Approccio parallelo

Procedura guidata di calcolo conforme alla norma EN ISO 13855:2010

Le raccomandazioni di questa procedura guidata non hanno alcuna pretesa di essere complete. Per un uso e un'installazione sicuri e corretti dei prodotti, è necessario attenersi alle norme e ai regolamenti pertinenti nella versione attualmente in vigore. Leuze electronic GmbH + Co. KG non si assume alcuna responsabilità per i danni derivanti dall'uso di questa procedura guidata né per il corretto riferimento alle norme e alle direttive ivi richiamate.


Calcolo della distanza minima per la protezione dell'area con approccio parallelo utilizzando un laser scanner di sicurezza.

La distanza minima SRT viene calcolata con la seguente formula:

S [mm] = (K[mm/ms] x T [ms]) + C [mm] + Z [mm]

S - Distanza minima tra la zona di pericolo e il punto di rilevamento
K - Velocità di avvicinamento: 1,6 mm/ms
TScanner: Tempo di risposta selezionabile del laser scanner di sicurezza RSL 400 RSL 400
TMach: Tempo di arresto dell'intero sistema

C: = 1200 mm - 0,4 * H
Costanti di sicurezza per tenere conto della penetrazione nella zona pericolosa prima dell'attivazione del dispositivo di protezione. CMin = 850 mm
H - Altezza del campo protetto sopra il piano di riferimento
HMin = 15 * (d - 50), d = risoluzione del dispositivo di protezione
HMax = 1000

Z - Ulteriori distanze aggiuntive con i laser scanner di sicurezza

 

Nel caso dei laser scanner di sicurezza, la norma IEC 61496-3 stabilisce che devono essere prese in considerazione distanze aggiuntive:

  • ZSM per la correzione dell'errore di misurazione. Questo valore dipende dal dispositivo e viene indicato nelle rispettive istruzioni operative. Con il laser scanner di sicurezza Leuze RSL 400, si applica uno ZSM di 100 mm per un raggio di campo protetto ≤ 6,25 m e uno ZSM di 120 mm per un raggio di campo protetto > 6,25 m.
  • ZREFL: Evitare l'uso di retroriflettori nel piano del raggio oltre il limite del campo protetto.

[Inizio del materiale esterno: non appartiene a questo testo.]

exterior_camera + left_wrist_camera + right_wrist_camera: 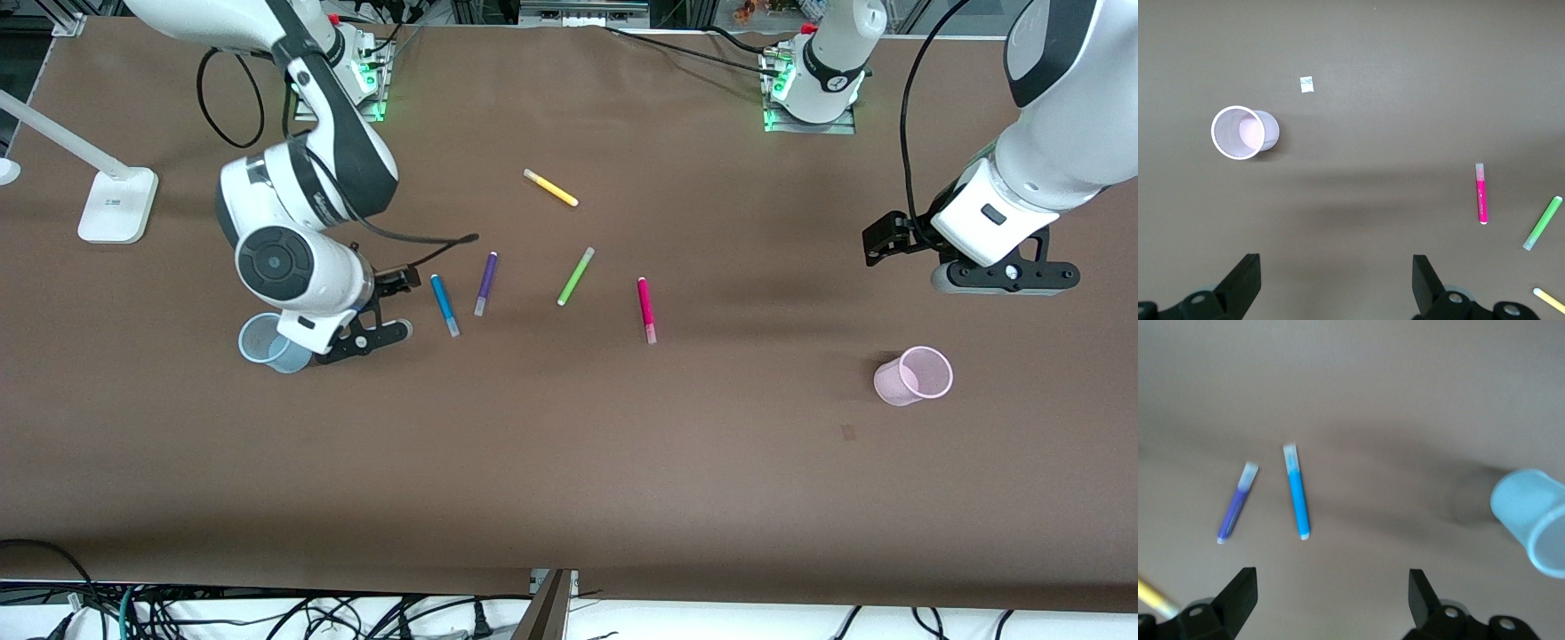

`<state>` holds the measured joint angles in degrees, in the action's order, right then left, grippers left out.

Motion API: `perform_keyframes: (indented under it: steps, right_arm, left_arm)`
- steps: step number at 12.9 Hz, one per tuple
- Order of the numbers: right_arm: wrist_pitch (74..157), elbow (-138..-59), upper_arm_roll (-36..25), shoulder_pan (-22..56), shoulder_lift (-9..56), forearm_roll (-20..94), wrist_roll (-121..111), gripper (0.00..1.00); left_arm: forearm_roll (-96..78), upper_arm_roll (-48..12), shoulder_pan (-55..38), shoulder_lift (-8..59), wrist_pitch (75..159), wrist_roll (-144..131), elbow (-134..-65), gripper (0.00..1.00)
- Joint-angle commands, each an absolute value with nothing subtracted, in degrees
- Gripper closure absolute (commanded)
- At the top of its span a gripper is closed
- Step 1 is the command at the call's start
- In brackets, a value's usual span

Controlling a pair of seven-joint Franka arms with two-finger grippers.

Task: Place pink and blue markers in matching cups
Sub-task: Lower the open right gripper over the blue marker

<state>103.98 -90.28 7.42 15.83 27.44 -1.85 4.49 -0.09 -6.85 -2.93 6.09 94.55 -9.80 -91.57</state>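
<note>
Both grippers hang wide open, empty: right gripper (378,311) mid-left, between blue cup (264,342) and blue marker (444,305); left gripper (969,258) upper right, above pink cup (916,376), pink marker (646,309) centre, apparently each poised for its colour.

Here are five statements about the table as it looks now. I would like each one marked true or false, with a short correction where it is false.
1. The pink marker lies in the pink cup. False: it lies on the table, apart from the cup.
2. The blue marker lies beside the purple pen. True.
3. The right gripper holds the blue marker. False: its jaws are open and empty, between the blue cup and that marker.
4. The left gripper is open. True.
5. Both cups stand upright. True.
</note>
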Motion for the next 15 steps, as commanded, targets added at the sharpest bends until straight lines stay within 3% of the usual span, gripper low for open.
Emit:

Se non è possibile, è necessario aggiungere una distanza supplementare ZREFL di 100 mm.

Nota relativa all'utilizzo su veicoli a guida automatica:
in conformità alla norma EN ISO 3691-4 "Carrelli industriali - Requisiti di sicurezza e verifiche", il collaudo del dispositivo di protezione deve prendere in considerazione anche le condizioni più sfavorevoli (ad esempio, carico, inclinazione del percorso di trasporto) tenendo conto dei parametri tecnici del carrello interessato. Questi requisiti possono comportare l'aumento delle dimensioni del campo protetto. 


Calcolo della distanza minima (distanza di sicurezza) per la protezione dell'area con approccio parallelo utilizzando una cortina fotoelettrica di sicurezza

La distanza minima SRT viene calcolata utilizzando la seguente formula:

S [mm] = (K[mm/ms] x T [ms]) + C [mm]

S - Distanza minima tra la zona di pericolo e il punto di rilevamento
K - Velocità di avvicinamento: 1,6 mm/ms
T - Tempo di arresto dell'intero sistema

C - Costanti di sicurezza per tenere conto della penetrazione nell'area pericolosa prima di attivare il dispositivo di protezione.

C= 1200 mm - 0,4 * H, CMin = 850 mm

H: Altezza del campo protetto sopra il piano di riferimento
Altezza di montaggio consentita:
HMin = 15 * (d - 50), d = risoluzione del dispositivo di protezione,
HMax = 1000 mm.

Risoluzione richiesta d con altezza di montaggio H:

d [mm] ≤ (H/15) + 50 mm

Nota: le altezze > 300 mm sono considerate come sufficienti per consentire a una persona di passarvi sotto strisciando.